Le drapeau de la Tunisie. Photo d'illustration AFP
Des familles de détenus politiques en Tunisie et leurs avocats ont annoncé vendredi leur transfert sans avertissement vers des prisons éloignées, dénonçant une « décision répressive » et du « harcèlement ». Au moins sept prisonniers, comme les opposants Issam Chebbi et Ridha Belhaj, ont été déplacés jeudi de la prison de Mornaguia, près de Tunis, vers notamment la prison de Borj Erroumi, près de Bizerte (nord), et celle de Siliana (centre-ouest), a indiqué à l'AFP l'avocate Dalila Msaddek.
« Ils ont été transférés sans avertir leurs familles ni leurs avocats », a ajouté Mme Msaddek, dénonçant une « décision répressive » alors que ces prisons sont à au moins une heure de Tunis. Ces détenus ont été condamnés en avril à des peines allant jusqu'à 74 ans de prison dans le méga-procès pour « complot contre la sûreté de l'Etat » où comparaissaient une quarantaine de personnes dont des figures politiques.
Sous les régimes des autocrates Habib Bourguiba et Zine el Abidine Ben Ali, la prison de Borj Erroumi, un ancien bunker de l'armée française construit en 1932 sous la colonisation, a incarné l'enfer carcéral. Certains transferts ont été « musclés », notamment ceux de MM. Belhaj et Chebbi ainsi que de Ghazi Chaouachi, condamnés à 18 ans de prison, face à leur refus, selon l'avocate. « C'est du harcèlement contre ces détenus, leurs familles et leurs avocats pour rendre leurs visites encore plus difficiles », a-t-elle affirmé.
Dans une vidéo, l'épouse de Issam Chebbi a dénoncé « une injustice » et « un grand abus », soulignant avoir été informée de son transfert à Borj Erroumi le jour de sa visite hebdomadaire du jeudi alors que son époux ne l'a su qu' »une heure avant ». En Tunisie, les visites hebdomadaires permettent aux familles d'apporter aux détenus des paniers de nourriture pour tenir toute la semaine.
Ces visites deviennent « un calvaire » pour les familles et les avocats en raison des longues distances à parcourir, a renchéri Me Sami Ben Ghazi, avocat de plusieurs détenus. Le procès dit du « complot » s'est tenu en trois audiences, sans audition des prévenus, ni réquisitoire ni plaidoiries de la défense. Le Haut-Commissariat des Nations unies aux droits de l'homme a dénoncé une procédure « entachée de violations du droit à un procès équitable ». Des critiques venues aussi de France et d'Allemagne ont été qualifiées d' »ingérence flagrante » par le président tunisien Kais Saied.

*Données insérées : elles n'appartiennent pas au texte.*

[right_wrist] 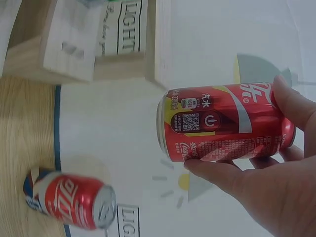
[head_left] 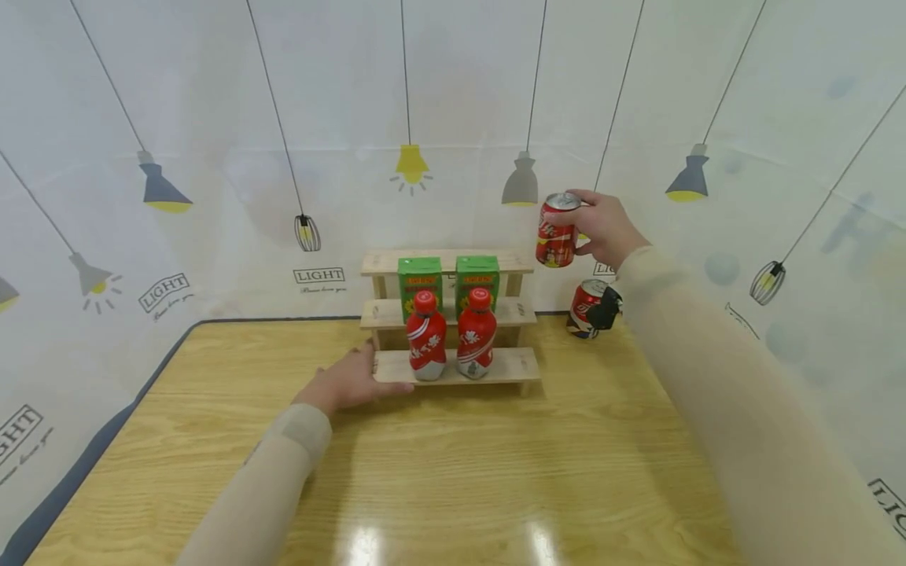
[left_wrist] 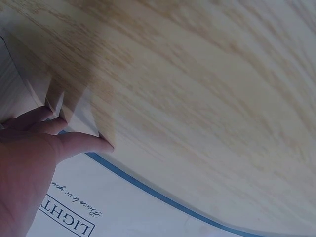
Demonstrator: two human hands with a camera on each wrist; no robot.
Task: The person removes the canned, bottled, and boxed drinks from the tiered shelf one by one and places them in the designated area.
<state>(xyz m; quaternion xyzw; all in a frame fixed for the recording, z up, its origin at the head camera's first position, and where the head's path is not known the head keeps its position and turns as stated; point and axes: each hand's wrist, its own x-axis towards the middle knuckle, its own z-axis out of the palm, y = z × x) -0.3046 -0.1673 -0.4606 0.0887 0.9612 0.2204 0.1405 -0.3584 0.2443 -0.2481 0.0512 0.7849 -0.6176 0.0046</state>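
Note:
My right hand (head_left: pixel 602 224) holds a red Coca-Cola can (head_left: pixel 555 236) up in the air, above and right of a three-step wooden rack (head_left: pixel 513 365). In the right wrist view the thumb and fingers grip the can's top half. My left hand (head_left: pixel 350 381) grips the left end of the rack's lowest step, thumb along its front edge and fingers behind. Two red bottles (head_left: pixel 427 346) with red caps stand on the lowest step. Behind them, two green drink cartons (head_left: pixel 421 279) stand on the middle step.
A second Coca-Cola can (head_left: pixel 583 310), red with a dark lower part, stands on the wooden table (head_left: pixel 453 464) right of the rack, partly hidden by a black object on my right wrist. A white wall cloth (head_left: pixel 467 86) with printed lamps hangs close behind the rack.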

Depuis un coup de force à l'été 2021 de M. Saied, les ONG tunisiennes et étrangères ont dénoncé une régression des droits et libertés en Tunisie. Lors d'une manifestation vendredi soir à Tunis en soutien à l'avocat ténor du barreau Ahmed Souab, emprisonné pour des déclarations fustigeant les pressions sur les juges lors du procès du « complot », plusieurs personnalités ont dénoncé ces déplacements de prisonniers.
« On vit un retour aux anciennes pratiques de la dictature de Ben Ali pour démoraliser les opposants en prison par leur transfert d'une prison à l'autre », a déclaré à l'AFP l'opposante Chaima Issa. Après lui avoir rendu visite en prison, l'épouse de M. Chebbi a dénoncé des « conditions carcérales au niveau zéro: Issam est dans une pièce avec 60 personnes », a-t-elle dit.